■ **Records for this exercise**:

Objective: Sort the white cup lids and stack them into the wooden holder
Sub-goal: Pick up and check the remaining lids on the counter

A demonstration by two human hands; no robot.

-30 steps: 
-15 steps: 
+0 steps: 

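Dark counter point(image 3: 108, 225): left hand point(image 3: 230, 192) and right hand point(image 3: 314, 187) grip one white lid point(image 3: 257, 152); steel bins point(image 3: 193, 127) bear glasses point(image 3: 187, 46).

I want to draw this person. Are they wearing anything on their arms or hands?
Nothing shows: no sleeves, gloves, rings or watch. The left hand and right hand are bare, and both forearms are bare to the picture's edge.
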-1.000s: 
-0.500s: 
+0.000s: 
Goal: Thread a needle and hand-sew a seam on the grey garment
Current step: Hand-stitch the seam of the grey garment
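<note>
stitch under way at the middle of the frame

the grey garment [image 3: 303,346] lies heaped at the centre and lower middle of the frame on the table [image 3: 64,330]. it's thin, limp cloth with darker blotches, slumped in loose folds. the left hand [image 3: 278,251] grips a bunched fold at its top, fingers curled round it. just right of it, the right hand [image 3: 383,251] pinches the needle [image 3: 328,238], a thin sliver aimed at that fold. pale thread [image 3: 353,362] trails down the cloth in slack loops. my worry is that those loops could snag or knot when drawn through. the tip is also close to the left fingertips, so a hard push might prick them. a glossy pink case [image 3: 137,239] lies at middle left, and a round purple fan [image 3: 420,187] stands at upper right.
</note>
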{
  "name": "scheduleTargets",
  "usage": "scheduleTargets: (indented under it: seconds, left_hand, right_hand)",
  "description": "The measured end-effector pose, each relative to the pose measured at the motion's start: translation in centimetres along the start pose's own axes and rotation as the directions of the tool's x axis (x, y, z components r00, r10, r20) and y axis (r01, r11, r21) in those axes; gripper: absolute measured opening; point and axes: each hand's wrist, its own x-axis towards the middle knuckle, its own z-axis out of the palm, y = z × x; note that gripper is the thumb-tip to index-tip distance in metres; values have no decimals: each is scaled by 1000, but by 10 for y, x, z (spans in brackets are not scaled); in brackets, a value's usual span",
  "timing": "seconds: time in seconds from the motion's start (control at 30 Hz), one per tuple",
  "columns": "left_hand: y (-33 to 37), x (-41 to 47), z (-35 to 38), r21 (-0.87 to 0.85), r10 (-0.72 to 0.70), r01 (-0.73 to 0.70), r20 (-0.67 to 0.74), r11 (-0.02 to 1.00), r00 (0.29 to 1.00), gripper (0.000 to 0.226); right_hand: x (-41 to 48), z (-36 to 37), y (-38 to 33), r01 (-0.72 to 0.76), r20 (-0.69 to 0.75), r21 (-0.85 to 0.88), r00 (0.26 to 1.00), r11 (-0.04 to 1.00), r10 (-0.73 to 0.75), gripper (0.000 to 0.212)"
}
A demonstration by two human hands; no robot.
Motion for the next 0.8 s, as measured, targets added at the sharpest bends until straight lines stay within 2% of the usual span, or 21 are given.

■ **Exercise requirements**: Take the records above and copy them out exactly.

■ **Answer box**:
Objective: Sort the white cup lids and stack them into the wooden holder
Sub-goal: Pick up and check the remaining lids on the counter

A demonstration by two human hands; no robot.

-30 steps: 
-15 steps: 
+0 steps: 

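Dark counter point(image 3: 108, 225): left hand point(image 3: 230, 192) and right hand point(image 3: 314, 187) grip one white lid point(image 3: 257, 152); steel bins point(image 3: 193, 127) bear glasses point(image 3: 187, 46).

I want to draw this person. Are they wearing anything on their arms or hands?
Nothing shows: no sleeves, gloves, rings or watch. The left hand and right hand are bare, and both forearms are bare to the picture's edge.
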-1.000s: 
-0.500s: 
+0.000s: 
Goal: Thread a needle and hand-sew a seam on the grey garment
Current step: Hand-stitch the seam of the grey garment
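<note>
stitch under way at the middle of the frame

the grey garment [image 3: 303,346] lies heaped at the centre and lower middle of the frame on the table [image 3: 64,330]. it's thin, limp cloth with darker blotches, slumped in loose folds. the left hand [image 3: 278,251] grips a bunched fold at its top, fingers curled round it. just right of it, the right hand [image 3: 383,251] pinches the needle [image 3: 328,238], a thin sliver aimed at that fold. pale thread [image 3: 353,362] trails down the cloth in slack loops. my worry is that those loops could snag or knot when drawn through. the tip is also close to the left fingertips, so a hard push might prick them. a glossy pink case [image 3: 137,239] lies at middle left, and a round purple fan [image 3: 420,187] stands at upper right.
</note>
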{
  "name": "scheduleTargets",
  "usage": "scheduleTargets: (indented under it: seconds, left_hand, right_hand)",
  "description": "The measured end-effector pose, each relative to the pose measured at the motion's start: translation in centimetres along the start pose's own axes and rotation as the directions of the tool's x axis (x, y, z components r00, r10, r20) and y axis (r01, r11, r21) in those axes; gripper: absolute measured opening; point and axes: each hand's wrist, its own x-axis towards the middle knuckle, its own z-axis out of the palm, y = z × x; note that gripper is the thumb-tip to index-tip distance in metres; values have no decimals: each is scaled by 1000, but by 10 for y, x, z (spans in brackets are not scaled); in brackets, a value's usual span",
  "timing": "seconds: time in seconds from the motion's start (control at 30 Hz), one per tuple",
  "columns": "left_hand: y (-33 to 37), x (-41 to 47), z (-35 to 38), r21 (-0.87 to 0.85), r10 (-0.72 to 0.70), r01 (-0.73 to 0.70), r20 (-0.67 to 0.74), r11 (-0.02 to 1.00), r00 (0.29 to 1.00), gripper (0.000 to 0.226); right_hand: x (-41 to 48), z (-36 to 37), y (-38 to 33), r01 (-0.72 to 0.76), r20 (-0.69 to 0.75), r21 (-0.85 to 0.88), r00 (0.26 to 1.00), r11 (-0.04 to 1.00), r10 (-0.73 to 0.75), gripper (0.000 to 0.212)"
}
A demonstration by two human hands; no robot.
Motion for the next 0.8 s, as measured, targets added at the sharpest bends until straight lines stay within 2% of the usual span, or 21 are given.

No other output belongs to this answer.